Не дождавшись ответа, она повернулась к Тиффани и обнаружила, что та остановилась посреди тропинки с до крайности несчастным видом.
— Девочка, с тобой все хорошо? — спросила старая ведьма.
— Это все я, — всхлипнула Тиффани. — Роитель и был я! Он не просто думал моей головой, он использовал мои собственные мысли! То, что нашел во мне! Эти жестокие слова, эти… — она сглотнула комок в горле, — эти гадости! Все это было мое… Это была я…
— Но не вся ты. Часть тебя закрылась в глубине, — резко перебила госпожа Ветровоск. — Не забывай.
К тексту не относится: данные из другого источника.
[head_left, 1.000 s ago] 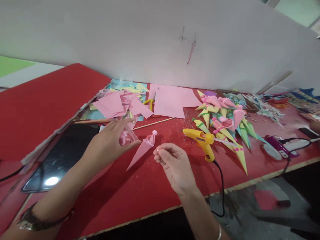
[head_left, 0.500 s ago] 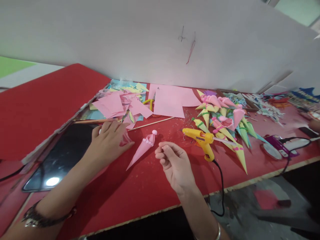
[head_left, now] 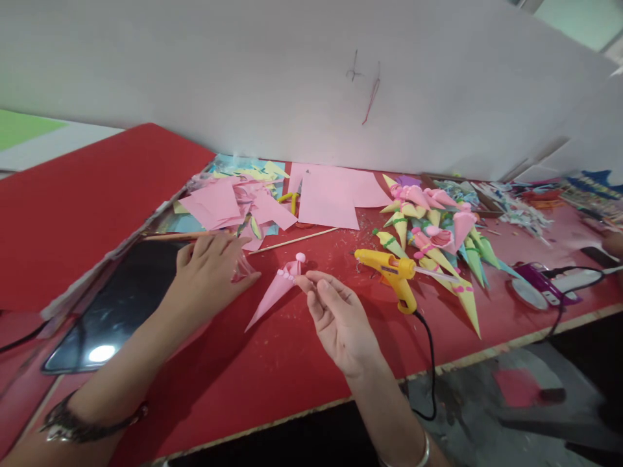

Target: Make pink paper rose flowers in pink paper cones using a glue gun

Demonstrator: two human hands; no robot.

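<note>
Head view: shows left hand (head_left: pixel 209 269) palm down, fingers curved over crinkled clear plastic (head_left: pixel 240 266); cannot confirm a grip, fingertips being partly hidden. Shows right hand (head_left: pixel 343 314) with thumb pressed to index finger, index fingertip at the row of small balls (head_left: pixel 286 275) on the pink cone (head_left: pixel 272 297); cannot tell whether anything sits in the pinch. Locates pink cone on the red table (head_left: pixel 277 383), between both hands, point toward the wearer, with a larger pink ball (head_left: pixel 300 257) at the far end. Records yellow glue gun (head_left: pixel 403 285) right of right hand, beside a heap of decorated cones (head_left: pixel 462 227). Places glossy black panel (head_left: pixel 141 279) partly under left forearm, and thin wooden stick (head_left: pixel 294 240) beyond pink cone. Finds pink scraps (head_left: pixel 214 201) and large pink sheets (head_left: pixel 328 198) nearer the wall (head_left: pixel 263 84).
</note>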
— Да, но если… — выдавила Тиффани, мучительно пытаясь подобрать слова для того, что ее мучило.
— Спрятавшаяся частичка тебя была маленькая, но очень важная, — сказала ведьма. — Научиться чего-то не делать — так же трудно, как научиться делать. А может, и еще труднее. Поверь мне, в этом мире было бы куда больше лягушек, если бы я не умела не превращать в них людей. И розовых пузырей тоже было бы больше.
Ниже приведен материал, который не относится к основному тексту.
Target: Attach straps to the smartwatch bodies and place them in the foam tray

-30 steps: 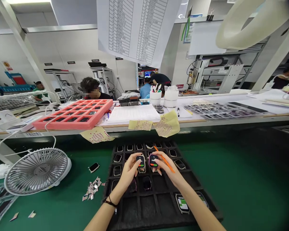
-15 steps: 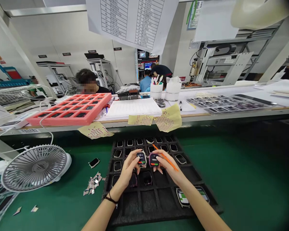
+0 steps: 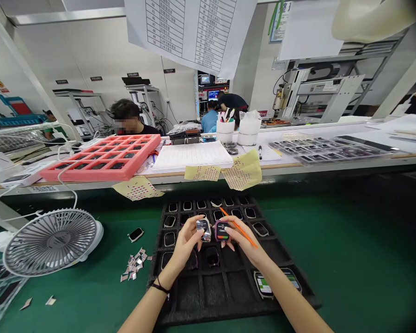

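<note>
fingers of the left hand (image 3: 185,243) are closed around the edges of a pale-cased watch (image 3: 203,226), its screen partly washed with glare and the thumb laid over it; fingers of the right hand (image 3: 244,238) grip a purple-cased watch (image 3: 221,233) just beside the other, thumb at the edge of its lit screen, which shows a small band of colour low down; an orange stick (image 3: 242,231) is tucked into the same right hand, slanting across it; the 2 watches are side by side, screens up, above the middle of a black foam tray (image 3: 213,293); dark-screened watches (image 3: 169,239) sit in many of its compartments, and a watch with a green-and-white screen (image 3: 264,284) lies near the right forearm, partly hidden by it; a dark band (image 3: 159,287) circles the left wrist; on the green table (image 3: 339,259), left of the tray, are 1 loose watch (image 3: 136,234), a heap of small pieces (image 3: 134,264) and a fan (image 3: 52,243); on the shelf beyond stand a coral tray (image 3: 90,175) and 2 white cups (image 3: 225,134); 3 yellow sheets (image 3: 203,173) hang over its edge.
</note>
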Motion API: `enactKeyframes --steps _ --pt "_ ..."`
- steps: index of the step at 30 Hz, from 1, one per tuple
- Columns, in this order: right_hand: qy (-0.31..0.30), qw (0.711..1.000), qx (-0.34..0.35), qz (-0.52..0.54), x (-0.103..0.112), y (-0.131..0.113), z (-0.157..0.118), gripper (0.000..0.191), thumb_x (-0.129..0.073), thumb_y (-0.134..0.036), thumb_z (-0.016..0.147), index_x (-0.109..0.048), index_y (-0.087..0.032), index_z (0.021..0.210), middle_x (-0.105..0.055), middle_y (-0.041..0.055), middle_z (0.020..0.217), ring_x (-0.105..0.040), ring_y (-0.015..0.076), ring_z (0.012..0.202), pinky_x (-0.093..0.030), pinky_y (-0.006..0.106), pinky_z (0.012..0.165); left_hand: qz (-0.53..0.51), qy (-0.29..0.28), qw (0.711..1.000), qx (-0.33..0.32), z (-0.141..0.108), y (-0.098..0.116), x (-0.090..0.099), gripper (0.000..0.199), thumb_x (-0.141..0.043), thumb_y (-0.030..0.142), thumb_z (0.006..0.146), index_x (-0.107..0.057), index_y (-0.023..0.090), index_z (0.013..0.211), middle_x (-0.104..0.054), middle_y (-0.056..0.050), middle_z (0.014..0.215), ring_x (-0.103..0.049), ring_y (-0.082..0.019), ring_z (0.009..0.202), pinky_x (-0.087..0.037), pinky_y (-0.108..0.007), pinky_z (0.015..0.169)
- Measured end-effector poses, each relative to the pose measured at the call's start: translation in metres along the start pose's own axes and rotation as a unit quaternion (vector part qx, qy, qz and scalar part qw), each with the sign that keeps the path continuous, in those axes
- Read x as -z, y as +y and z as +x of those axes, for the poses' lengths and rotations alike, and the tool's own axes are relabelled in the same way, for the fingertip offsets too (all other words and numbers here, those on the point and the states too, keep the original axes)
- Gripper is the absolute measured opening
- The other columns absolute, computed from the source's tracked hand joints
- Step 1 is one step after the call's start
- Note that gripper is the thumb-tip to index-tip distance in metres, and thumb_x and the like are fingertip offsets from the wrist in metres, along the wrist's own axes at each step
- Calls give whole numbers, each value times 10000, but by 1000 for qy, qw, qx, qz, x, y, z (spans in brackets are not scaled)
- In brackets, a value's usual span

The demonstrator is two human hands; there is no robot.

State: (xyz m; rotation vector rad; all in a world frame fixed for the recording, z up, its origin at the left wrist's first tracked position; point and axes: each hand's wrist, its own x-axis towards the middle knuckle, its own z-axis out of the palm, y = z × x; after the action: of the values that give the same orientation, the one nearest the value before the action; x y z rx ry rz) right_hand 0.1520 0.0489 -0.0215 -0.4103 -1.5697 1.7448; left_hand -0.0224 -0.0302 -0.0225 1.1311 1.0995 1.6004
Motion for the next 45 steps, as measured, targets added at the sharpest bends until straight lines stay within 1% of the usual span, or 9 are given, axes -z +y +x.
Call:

— Не надо об этом… — Тиффани передернуло.
— Вот за этим-то мы и ходим по округе, лечим людей и все такое, — продолжала госпожа Ветровоск. — Ну и за тем, чтобы людям было чуть полегче, конечно. Но главное — это помогает всегда оставаться в равновесии. Пока ты помогаешь людям, ты твердо знаешь, где в тебе главное, где твоя середина, твой центр. И так и стоишь в этой середине, как приклеенная, не колеблешься туда-сюда. Остаешься человеком и не пытаешься злобно хихикать. Твоей бабушке в этом помогали овцы — по мне, они такие же глупые, упрямые и неблагодарные создания, как и люди. Думаешь, ты прозрела и увидела в себе зло? Ха! Я повидала зло и могу сказать, ты и рядом с ним не стояла. А теперь, может быть, ты наконец перестанешь хныкать?
— Что?! — возмутилась Тиффани.
Госпожа Ветровоск рассмеялась, чем еще больше ее разозлила.
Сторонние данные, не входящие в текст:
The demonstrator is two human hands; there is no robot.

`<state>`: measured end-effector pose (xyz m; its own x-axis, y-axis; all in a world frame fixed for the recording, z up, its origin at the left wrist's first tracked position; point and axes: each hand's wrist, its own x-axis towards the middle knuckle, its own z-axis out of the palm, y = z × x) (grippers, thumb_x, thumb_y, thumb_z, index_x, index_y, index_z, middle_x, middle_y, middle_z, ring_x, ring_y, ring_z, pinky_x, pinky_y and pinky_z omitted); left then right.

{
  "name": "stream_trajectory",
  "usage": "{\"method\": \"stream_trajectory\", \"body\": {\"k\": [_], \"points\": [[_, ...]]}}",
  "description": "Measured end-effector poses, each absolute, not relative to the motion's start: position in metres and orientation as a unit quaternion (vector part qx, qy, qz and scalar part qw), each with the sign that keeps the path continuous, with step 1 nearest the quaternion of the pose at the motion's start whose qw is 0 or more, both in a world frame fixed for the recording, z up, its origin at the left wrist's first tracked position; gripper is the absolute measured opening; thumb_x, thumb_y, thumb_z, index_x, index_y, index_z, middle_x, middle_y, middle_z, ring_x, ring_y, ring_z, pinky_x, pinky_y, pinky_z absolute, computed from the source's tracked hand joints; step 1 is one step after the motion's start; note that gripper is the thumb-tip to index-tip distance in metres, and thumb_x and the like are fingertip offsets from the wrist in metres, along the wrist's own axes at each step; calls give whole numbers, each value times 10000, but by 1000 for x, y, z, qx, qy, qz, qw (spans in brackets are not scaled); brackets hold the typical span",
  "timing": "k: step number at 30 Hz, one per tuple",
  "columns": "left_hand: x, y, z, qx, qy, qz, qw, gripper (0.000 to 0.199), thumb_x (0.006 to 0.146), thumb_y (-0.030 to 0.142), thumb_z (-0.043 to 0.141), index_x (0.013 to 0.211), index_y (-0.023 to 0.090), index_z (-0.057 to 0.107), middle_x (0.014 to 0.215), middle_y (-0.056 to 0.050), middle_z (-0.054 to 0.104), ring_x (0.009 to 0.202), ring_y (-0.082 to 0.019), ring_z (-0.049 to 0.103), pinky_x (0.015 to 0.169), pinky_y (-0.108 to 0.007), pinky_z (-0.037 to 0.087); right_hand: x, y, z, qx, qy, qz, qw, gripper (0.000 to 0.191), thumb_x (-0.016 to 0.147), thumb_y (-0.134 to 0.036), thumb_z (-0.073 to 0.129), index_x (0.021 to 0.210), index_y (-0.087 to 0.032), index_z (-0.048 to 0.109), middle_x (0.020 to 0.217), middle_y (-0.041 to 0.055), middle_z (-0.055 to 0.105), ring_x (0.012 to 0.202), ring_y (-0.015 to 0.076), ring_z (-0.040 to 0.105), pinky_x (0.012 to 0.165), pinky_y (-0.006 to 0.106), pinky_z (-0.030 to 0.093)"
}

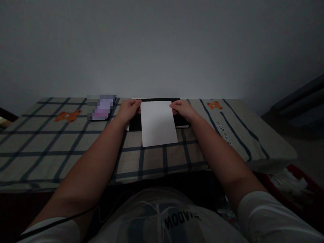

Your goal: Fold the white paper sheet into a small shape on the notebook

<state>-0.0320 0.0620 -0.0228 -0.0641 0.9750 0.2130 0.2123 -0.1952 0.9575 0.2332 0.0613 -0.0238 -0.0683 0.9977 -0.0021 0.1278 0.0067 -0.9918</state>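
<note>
A sheet of lined white paper (159,125) is stretched between my two hands, its lower edge nearest me. My left hand (129,109) pinches the upper left corner between thumb and fingers. At the upper right corner my right hand (182,108) grips the paper the same way. Behind and partly under the sheet lies a dark, flat notebook or folder (135,123), with pale page edges showing at its sides. The paper and my hands cover much of it, so its exact kind is hard to make out.
A checked tablecloth (152,165) with bear prints covers the table, which stands against a plain wall (162,50). To the left lies a phone (103,108) with its screen lit. A red bin (293,185) with crumpled white material stands below the table at the right.
</note>
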Motion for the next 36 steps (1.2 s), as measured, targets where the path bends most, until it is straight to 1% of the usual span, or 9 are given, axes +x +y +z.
{"method": "stream_trajectory", "body": {"k": [3,9,15,20,23,26,30,33,36], "points": [[-33,63,-23,600,531,507,317,242,910,229,646,680,155,669,607,11,614,573,-112,573,568,-197,462,233,61,-24,-511,-552,481,449,323,943,-39,613,650,-168,656,563,-17,630,525,82,571,563,204,490],[-34,65,-26,560,504,495,432,114,898,228,670,850,142,727,703,-4,682,615,-113,630,641,-227,554,235,64,-24,-517,-541,468,469,306,939,-45,620,665,-177,647,562,-30,623,518,79,556,557,196,483],[-35,66,-28,573,501,497,415,85,842,228,739,823,151,708,710,0,684,636,-115,639,710,-260,583,236,62,-23,-514,-537,475,471,285,948,-57,626,690,-174,657,582,-26,630,534,80,572,568,198,495],[-35,67,-28,581,503,519,376,112,837,245,730,786,160,678,688,9,657,617,-114,614,659,-240,558,235,58,-20,-500,-526,506,466,214,948,-82,651,759,-177,683,619,-17,657,554,84,583,570,201,504],[-34,65,-25,565,500,540,374,104,832,235,724,785,157,674,683,15,641,597,-105,589,635,-229,543,235,56,-19,-504,-525,512,456,204,925,-70,676,753,-178,685,634,-9,670,578,88,593,595,206,520],[-33,63,-22,542,505,541,399,93,824,232,738,828,152,691,695,16,644,596,-99,589,638,-225,545,235,56,-18,-513,-530,499,456,237,925,-60,664,719,-177,670,624,-7,660,573,89,582,601,211,520],[-33,62,-20,525,492,508,473,97,814,207,748,882,143,723,739,-6,686,610,-98,613,634,-221,547,236,58,-19,-517,-524,488,469,259,944,-50,628,723,-178,661,608,-15,645,564,85,578,592,203,510],[-32,63,-22,519,499,497,485,28,806,160,735,818,140,718,698,-7,685,597,-97,617,626,-218,543,237,59,-19,-513,-520,488,478,267,945,-48,630,714,-179,655,606,-21,639,551,79,575,590,197,510],[-32,64,-23,517,505,510,468,32,796,130,728,778,140,703,661,7,669,574,-90,602,610,-213,532,236,60,-19,-508,-512,501,478,261,945,-48,633,718,-176,660,612,-15,649,546,80,581,584,200,516]]}}
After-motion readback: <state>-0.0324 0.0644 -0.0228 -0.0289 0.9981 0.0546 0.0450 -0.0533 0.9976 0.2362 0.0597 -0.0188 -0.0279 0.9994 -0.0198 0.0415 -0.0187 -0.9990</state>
— Да, ты ведьма до мозга костей, — сказала она. — Ты расстроена, но внутри ты смотришь на себя, всю такую расстроенную, и думаешь: «Бедная я, бедная…» А еще глубже внутри ты злишься на меня за то, что я не стала тебя утешать: «Полно, деточка, перестань, все хорошо…» Лучше я буду обращаться к этому твоему Дальнему Умыслу, потому что мне нужно поговорить с девочкой, которая отправилась сражаться с Королевой эльфов, вооружившись одной лишь сковородкой, а не с нюней, которая упивается своим горем.